Le porte-parole du ministère iranien des Affaires étrangères a vivement critiqué la conduite des diplomates américains lors des pourparlers indirects avec les représentants iraniens, affirmant que Washington confond la négociation avec le diktat.
S’exprimant lors de son point de presse hebdomadaire à Téhéran, mardi, Esmaïl Baghaï a déclaré que le principal problème des États-Unis réside dans leur confusion entre « négocier » et « dicter les conditions », et dans leur présomption de pouvoir imposer leurs exigences à autrui. Une approche qui, a-t-il souligné, ne fonctionnera pas avec la République islamique d’Iran.
« Il ne fait aucun doute que les responsables américains sont confus dans leurs approches et leurs déclarations ; mais cela ne nous autorise pas à sous-estimer nos capacités. Nous utiliserons les moyens diplomatiques chaque fois que cela sera nécessaire pour exposer nos positions et défendre les droits du peuple iranien », a déclaré M. Baghaï.
Il a ajouté que le ministère des Affaires étrangères évalue l’évolution de la situation en fonction des intérêts nationaux et met en œuvre les décisions des autorités compétentes.

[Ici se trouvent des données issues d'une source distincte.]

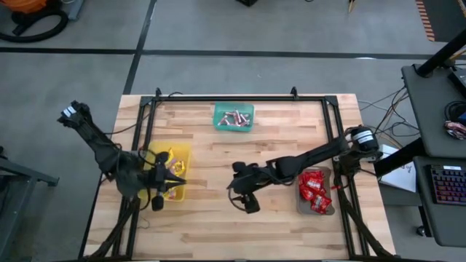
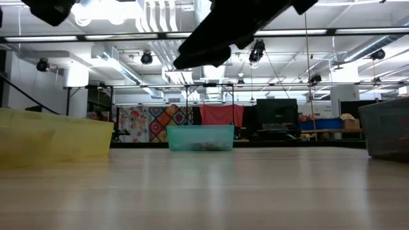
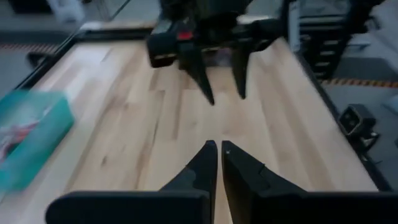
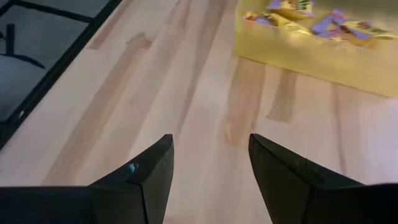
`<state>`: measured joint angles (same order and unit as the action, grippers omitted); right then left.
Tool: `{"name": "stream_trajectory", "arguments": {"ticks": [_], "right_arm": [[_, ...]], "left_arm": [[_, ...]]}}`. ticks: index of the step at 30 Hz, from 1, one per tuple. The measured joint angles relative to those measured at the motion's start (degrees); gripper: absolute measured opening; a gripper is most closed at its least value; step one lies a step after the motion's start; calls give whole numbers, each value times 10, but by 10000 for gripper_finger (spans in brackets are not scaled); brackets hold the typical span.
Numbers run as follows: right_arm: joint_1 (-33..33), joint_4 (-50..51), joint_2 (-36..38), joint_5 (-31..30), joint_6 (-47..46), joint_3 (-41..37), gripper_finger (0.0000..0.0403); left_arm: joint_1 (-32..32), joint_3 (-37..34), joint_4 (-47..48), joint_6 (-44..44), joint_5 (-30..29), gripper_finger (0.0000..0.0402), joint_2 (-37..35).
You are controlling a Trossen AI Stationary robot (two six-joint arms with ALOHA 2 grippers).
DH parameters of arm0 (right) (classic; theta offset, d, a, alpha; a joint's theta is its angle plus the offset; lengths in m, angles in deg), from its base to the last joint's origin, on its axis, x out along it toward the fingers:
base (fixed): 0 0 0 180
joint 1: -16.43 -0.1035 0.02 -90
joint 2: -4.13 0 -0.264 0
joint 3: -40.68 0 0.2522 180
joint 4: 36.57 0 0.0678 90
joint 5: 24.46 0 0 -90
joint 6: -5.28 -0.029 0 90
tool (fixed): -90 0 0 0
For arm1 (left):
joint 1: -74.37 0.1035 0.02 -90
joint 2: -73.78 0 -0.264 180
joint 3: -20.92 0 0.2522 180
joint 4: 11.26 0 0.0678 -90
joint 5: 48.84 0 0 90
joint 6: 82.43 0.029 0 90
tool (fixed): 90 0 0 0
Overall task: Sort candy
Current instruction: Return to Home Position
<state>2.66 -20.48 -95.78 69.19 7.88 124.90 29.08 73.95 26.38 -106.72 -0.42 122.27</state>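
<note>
The candy lies in three trays. Yellow packets with purple marks fill the yellow tray at the left. Pinkish-silver rolls lie in the green tray at the far edge. Red packets fill the grey tray at the right. My left gripper hovers over the yellow tray's right part, shut, with nothing between its fingers. My right gripper hangs open above bare wood at mid-table, pointing toward the yellow tray.
A black metal frame runs along the table's far edge and down both sides. Bare wood lies between the yellow and grey trays. The two grippers face each other across this stretch, and my right gripper shows in the left wrist view.
</note>
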Motion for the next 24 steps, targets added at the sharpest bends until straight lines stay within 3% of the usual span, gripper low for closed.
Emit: {"name": "stream_trajectory", "arguments": {"ticks": [3,8,13,17,24], "right_arm": [[-1,-33,33,-19,8,-37,201],[1,-104,107,-64,16,-128,201],[3,-161,188,-122,13,-229,201],[7,-193,263,-132,1,-303,201],[8,-206,409,-170,-11,-416,201]], "left_arm": [[37,-53,-80,66,45,2,-37],[144,-123,-132,111,153,1,-95],[272,-155,-136,159,293,0,-148],[349,-164,-122,185,389,0,-195],[381,-189,-70,198,440,0,-309]]}}
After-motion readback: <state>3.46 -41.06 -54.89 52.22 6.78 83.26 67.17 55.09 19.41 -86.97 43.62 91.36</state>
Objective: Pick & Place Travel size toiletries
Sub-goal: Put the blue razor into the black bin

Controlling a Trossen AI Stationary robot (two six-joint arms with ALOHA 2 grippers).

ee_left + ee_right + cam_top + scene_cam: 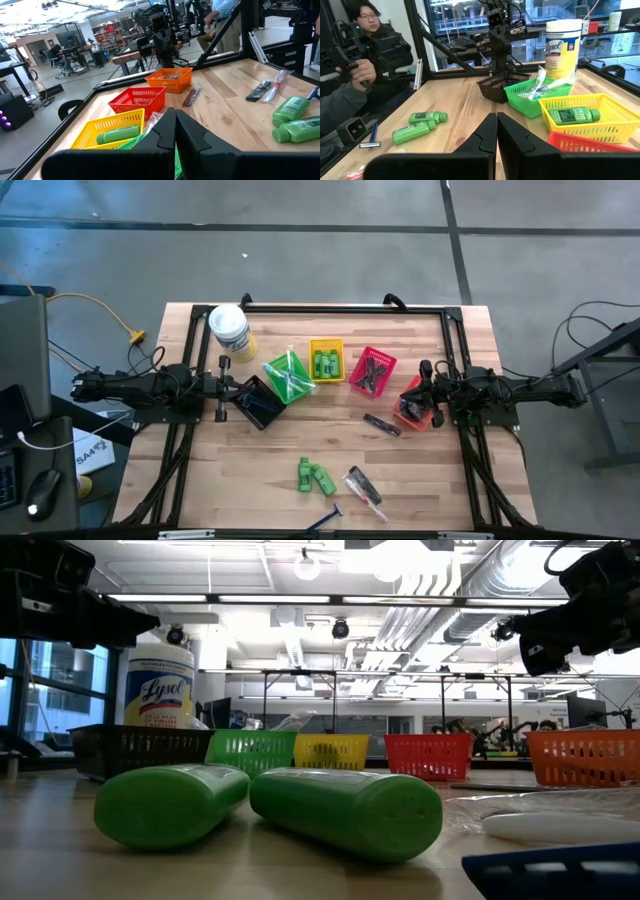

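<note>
Both arms hang at the sides of the tabletop. The left claw hovers just over the black basket, its fingers pressed together, pinching nothing. The right claw sits above the orange basket, fingers likewise pressed together and empty. Between the two claws stand a green basket with clear-wrapped items, a yellow basket with green bottles and a red basket with dark items. Just beside the right claw, toward the middle, a dark bundle lies loose. Well apart from both claws, near the front edge, lie two green mini bottles side by side, a clear-wrapped comb and a blue-handled razor. A Lysol tub stands behind the left claw. A person sits beyond the tabletop.
</note>
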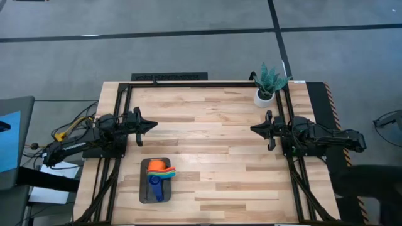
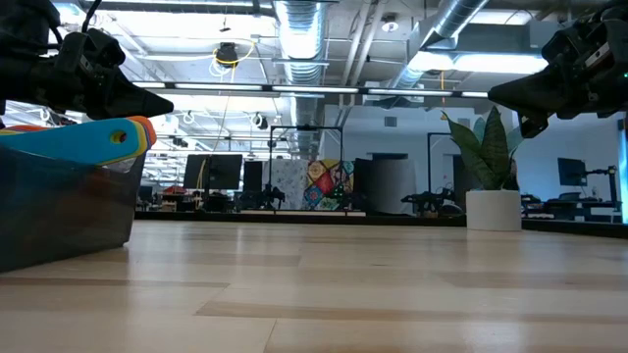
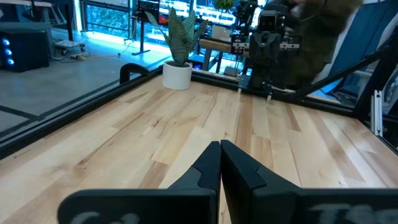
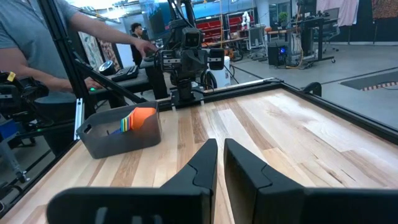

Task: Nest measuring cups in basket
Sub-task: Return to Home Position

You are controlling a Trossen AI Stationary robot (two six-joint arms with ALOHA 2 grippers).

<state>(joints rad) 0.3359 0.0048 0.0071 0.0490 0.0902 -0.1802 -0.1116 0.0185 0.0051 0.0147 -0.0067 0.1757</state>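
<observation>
The dark grey basket (image 1: 146, 188) stands near the table's front left. The measuring cups (image 1: 161, 174) lie stacked inside it, with an orange one uppermost and a blue handle (image 1: 155, 188) pointing to the near edge. In the low view their handles (image 2: 108, 137) stick out over the basket's rim (image 2: 59, 157). My left gripper (image 1: 152, 126) hovers level at the table's left, behind the basket, shut and empty (image 3: 220, 146). My right gripper (image 1: 254, 129) hovers level at the table's right and holds nothing, with only a thin slit between its fingers (image 4: 221, 144).
A white pot with a green plant (image 1: 264, 95) stands at the far right corner. A black frame (image 1: 188, 83) runs round the table. A person (image 4: 31, 43) stands beyond the table's left side. Bare wood (image 1: 207, 144) lies between the two grippers.
</observation>
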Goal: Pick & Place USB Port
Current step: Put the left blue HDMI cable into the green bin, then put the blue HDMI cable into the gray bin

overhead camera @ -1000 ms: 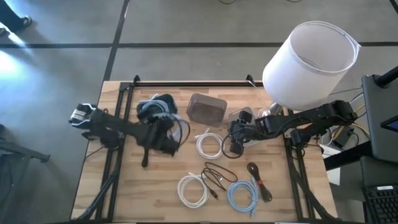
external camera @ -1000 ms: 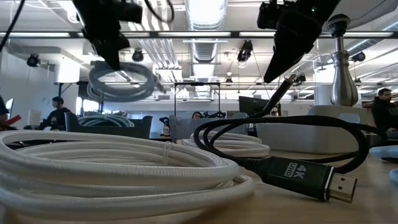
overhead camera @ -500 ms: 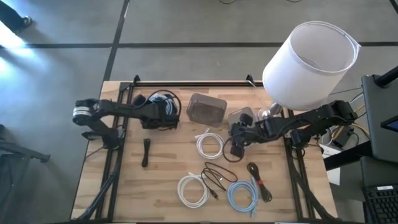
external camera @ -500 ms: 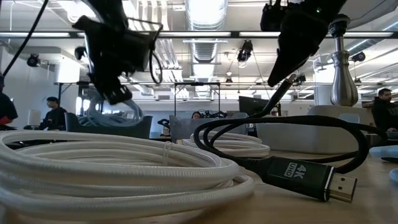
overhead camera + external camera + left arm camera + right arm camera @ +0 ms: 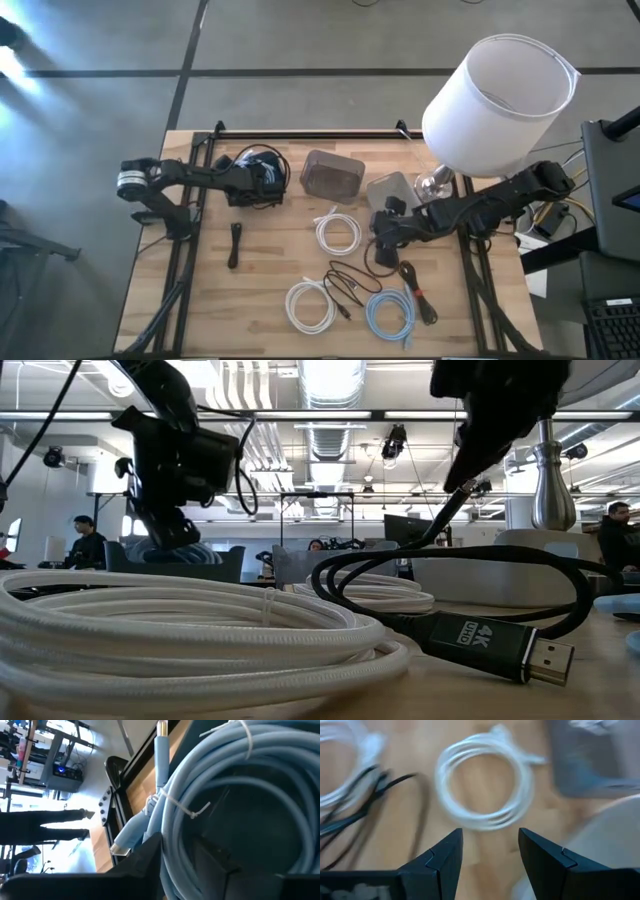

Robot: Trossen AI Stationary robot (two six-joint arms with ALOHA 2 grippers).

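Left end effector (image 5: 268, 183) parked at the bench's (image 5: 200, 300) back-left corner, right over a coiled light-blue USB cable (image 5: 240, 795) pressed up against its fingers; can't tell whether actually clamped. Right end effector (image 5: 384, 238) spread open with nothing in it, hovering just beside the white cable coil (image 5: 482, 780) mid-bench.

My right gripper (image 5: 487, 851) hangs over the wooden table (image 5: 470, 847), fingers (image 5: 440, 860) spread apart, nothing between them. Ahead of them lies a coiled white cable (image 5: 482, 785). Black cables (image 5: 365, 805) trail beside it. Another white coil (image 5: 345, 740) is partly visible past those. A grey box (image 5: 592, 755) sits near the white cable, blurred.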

Le diplomate iranien a par ailleurs indiqué que Téhéran surveillait de près les mouvements de l’autre partie, soulignant que les forces armées iraniennes ne laisseraient aucune agression impunie.
Concernant les actions hostiles des États-Unis contre l’Iran, il a déclaré que ce comportement n’avait rien de nouveau pour la République islamique d’Iran, rappelant que Washington avait maintes fois pris des mesures hostiles sous divers prétextes et avait toujours reçu la riposte attendue.
Baghaï a également évoqué les visites de hauts responsables omanais, qataris et pakistanais à Téhéran, soulignant que les intérêts nationaux de l’Iran déterminent son approche des négociations avec les États-Unis.
Il a déclaré que les décisions sont prises en fonction des circonstances et des impératifs liés à la sauvegarde de ces intérêts.
Il a également souligné que le chef d’état-major de l’armée pakistanaise, le maréchal Asim Munir, n’a « véhiculé ni message positif ni message négatif » lors de sa visite en Iran.
Il a expliqué que cette visite s’inscrivait dans le cadre du rôle du Pakistan en tant que pays ami et voisin, et relevait des efforts déployés par Islamabad ces derniers mois pour contribuer à l’apaisement des tensions.
Baghaï a souligné que les tentatives de désescalade ne se limitent pas au Pakistan et que plusieurs autres pays y ont également contribué.
Les États-Unis confrontés à une crise engendrée par leurs propres erreurs
Commentant les positions contradictoires de Washington sur la guerre et la diplomatie avec l’Iran, Baghaï a déclaré que les États-Unis sont dans l’impasse, car ils sont confrontés à une situation qu’ils ont eux-mêmes créée.
Il a déclaré que Washington avait recours à la promotion de récits contradictoires pour tenter d’éluder la réalité, ajoutant que les États-Unis subissaient une érosion politique en raison de leur action militaire illégale contre l’Iran et de l’escalade des tensions régionales.
Selon Baghaï, l’opposition au sein de la structure militaire américaine et la lassitude croissante de l’opinion publique à l’égard des politiques gouvernementales sont des signes des conséquences de cette approche, tandis que le mensonge est devenu une composante de la diplomatie publique de Washington pour gérer la situation.